Links Between Vision, Hearing, and Cognitive Decline
A recent study conducted by researchers at the University of Michigan and the University of Manchester (in the U.K.) highlights the relationship between vision, hearing, and brain health. The study involved 2,000 seniors who were part of the University of Michigan’s Health and Retirement Study. Participants had their hearing assessed every two years for 18 years. Cognitive abilities were also measured using comprehensive testing. Researchers found that for people who treated their hearing loss with hearing aids, cognitive decline was 75% slower.
Another component of this study involved evaluating the impact of vision on the brain by looking at cataract surgery. This involved 5,000 participants: 2,068 received cataract surgery and 3,636 did not have cataracts or surgery. Researchers found that among those who had cataract surgery, cognitive decline progressively slowed down over 13 years. This strengthened cognitive abilities which were measured to be equal to those who had no cataracts. Researchers found that cataract surgery can slow cognitive decline by 50%.
How Vision & Hearing Loss Impact the Brain
Researchers suggest that the lack of stimulation produced by vision and hearing loss is what contributes to cognitive decline. The lack of nerve stimulation can contribute to the following:
- brain atrophy: the areas of the brain that are responsible for processing the sensory information provided by sight and hearing become underutilized.
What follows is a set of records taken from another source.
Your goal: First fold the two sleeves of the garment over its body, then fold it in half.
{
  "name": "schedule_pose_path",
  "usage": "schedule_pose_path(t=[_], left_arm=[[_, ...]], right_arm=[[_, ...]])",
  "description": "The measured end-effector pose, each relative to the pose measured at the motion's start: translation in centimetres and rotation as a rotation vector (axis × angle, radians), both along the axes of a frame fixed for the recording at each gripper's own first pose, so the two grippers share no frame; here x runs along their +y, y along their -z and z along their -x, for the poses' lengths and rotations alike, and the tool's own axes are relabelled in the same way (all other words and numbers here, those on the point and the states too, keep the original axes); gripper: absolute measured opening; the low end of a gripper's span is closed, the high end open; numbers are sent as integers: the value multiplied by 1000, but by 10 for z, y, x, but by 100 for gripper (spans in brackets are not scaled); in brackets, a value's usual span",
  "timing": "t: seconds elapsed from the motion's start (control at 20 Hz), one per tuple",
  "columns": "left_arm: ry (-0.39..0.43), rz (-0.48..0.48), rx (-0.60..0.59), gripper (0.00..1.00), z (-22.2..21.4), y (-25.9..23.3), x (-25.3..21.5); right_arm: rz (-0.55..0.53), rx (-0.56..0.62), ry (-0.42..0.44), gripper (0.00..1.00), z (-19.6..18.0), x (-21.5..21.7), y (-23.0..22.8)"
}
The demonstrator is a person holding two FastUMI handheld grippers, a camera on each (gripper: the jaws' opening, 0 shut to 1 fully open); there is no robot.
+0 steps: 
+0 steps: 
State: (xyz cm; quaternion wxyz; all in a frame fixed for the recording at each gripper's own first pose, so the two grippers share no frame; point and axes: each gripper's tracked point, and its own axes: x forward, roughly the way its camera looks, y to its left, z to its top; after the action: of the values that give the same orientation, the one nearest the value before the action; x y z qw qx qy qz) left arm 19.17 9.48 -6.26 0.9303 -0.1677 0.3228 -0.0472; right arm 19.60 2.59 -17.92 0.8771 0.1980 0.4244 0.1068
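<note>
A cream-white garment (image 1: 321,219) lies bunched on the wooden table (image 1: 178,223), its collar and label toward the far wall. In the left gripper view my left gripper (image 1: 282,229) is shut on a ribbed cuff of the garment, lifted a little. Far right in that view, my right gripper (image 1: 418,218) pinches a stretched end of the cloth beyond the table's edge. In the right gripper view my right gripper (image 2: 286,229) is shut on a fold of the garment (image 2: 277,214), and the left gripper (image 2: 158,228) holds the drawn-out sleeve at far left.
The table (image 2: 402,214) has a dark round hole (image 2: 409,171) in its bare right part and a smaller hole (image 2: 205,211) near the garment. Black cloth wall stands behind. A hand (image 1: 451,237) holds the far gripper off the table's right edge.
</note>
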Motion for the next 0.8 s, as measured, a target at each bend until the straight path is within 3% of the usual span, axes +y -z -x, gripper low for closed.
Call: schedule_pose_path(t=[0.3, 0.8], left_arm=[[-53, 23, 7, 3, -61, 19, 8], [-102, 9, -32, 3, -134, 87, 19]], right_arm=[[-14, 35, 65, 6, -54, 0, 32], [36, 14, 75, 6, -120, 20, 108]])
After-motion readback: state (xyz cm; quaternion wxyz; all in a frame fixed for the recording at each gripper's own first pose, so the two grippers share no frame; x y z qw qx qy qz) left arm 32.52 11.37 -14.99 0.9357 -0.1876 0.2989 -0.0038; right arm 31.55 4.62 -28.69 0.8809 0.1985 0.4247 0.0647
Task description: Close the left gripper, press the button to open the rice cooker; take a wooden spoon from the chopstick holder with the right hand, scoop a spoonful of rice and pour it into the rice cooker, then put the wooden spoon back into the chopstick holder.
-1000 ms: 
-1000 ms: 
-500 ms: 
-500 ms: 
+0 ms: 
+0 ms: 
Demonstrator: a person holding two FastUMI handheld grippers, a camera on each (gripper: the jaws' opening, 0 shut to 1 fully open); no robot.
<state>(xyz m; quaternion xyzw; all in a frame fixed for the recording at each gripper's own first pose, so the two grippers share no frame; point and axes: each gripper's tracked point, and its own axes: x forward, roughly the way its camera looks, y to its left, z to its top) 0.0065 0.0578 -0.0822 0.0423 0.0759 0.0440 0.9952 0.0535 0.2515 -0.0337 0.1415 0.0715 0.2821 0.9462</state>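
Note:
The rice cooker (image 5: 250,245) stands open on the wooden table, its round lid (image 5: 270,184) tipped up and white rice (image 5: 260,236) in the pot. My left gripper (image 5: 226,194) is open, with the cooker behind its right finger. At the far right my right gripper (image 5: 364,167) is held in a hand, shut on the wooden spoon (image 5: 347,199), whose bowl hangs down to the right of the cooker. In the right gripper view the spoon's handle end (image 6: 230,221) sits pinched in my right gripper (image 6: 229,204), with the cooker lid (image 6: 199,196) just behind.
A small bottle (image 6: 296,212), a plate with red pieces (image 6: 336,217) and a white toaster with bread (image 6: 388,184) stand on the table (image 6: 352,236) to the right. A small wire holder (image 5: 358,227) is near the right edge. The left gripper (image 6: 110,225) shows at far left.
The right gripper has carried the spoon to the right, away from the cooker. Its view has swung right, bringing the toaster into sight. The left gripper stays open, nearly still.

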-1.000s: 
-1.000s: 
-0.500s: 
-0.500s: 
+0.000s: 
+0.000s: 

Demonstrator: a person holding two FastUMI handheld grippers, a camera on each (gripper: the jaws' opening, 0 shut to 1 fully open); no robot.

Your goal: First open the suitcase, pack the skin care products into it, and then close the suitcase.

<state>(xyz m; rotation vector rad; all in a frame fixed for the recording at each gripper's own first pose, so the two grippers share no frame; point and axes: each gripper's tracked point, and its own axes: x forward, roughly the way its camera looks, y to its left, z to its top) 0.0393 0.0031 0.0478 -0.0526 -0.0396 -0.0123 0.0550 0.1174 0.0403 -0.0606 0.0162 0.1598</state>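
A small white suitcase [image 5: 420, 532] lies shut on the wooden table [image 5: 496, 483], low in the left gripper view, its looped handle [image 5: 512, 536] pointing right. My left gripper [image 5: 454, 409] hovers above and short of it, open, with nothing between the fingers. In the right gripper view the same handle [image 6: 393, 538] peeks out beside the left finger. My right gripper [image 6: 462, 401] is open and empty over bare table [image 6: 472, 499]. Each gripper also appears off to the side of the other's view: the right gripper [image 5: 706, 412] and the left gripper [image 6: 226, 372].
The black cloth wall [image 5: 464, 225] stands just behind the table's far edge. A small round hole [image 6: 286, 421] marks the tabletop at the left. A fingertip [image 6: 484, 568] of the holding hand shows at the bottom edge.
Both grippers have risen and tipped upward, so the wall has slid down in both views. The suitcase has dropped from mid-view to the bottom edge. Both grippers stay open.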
This reduces activity and their capacity to function, making these areas weaker and inactive.
- cognitive overload: to compensate for hearing and vision loss, other areas of the brain can stretch themselves to process incoming information. This can lead to cognitive overload, effecting and ultimately reducing cognitive capacity.
Additionally, a major effect of hearing and vision loss is social withdrawal. Hearing loss reduces a person’s capacity to hear and process sound which produces a range of symptoms that make conversations difficult to engage in. Similarly, difficulties with vision can make it challenging to navigate public spaces and social settings. Experiencing discomfort, stress, and barriers to conversations often causes people to avoid social interactions altogether. This means spending less time with others, not engaging in hobbies and activities, and skipping out on social functions. Social withdrawal contributes to loneliness, anxiety, and depression. This also means less stimulation and engagement for the brain which can contribute to cognitive decline.
Prioritizing your vision and hearing health can significantly reduce your risk of developing cognitive decline. You can take the first step today by scheduling appointments for a vision and hearing test. Conducted by a hearing healthcare provider, hearing tests involve a noninvasive and painless process that measures hearing capacity in both ears. This identifies any impairment, the degree, and specific type of hearing loss that you could be experiencing.
The most common treatment for hearing loss is hearing aids. These are electronic devices that are designed to absorb, amplify, and process sound which provides significant hearing support. Hearing aids maximize hearing capacity, allowing people to hear and communicate with greater ease. Research shows that hearing aids strengthen cognitive capacities in addition to transforming overall health!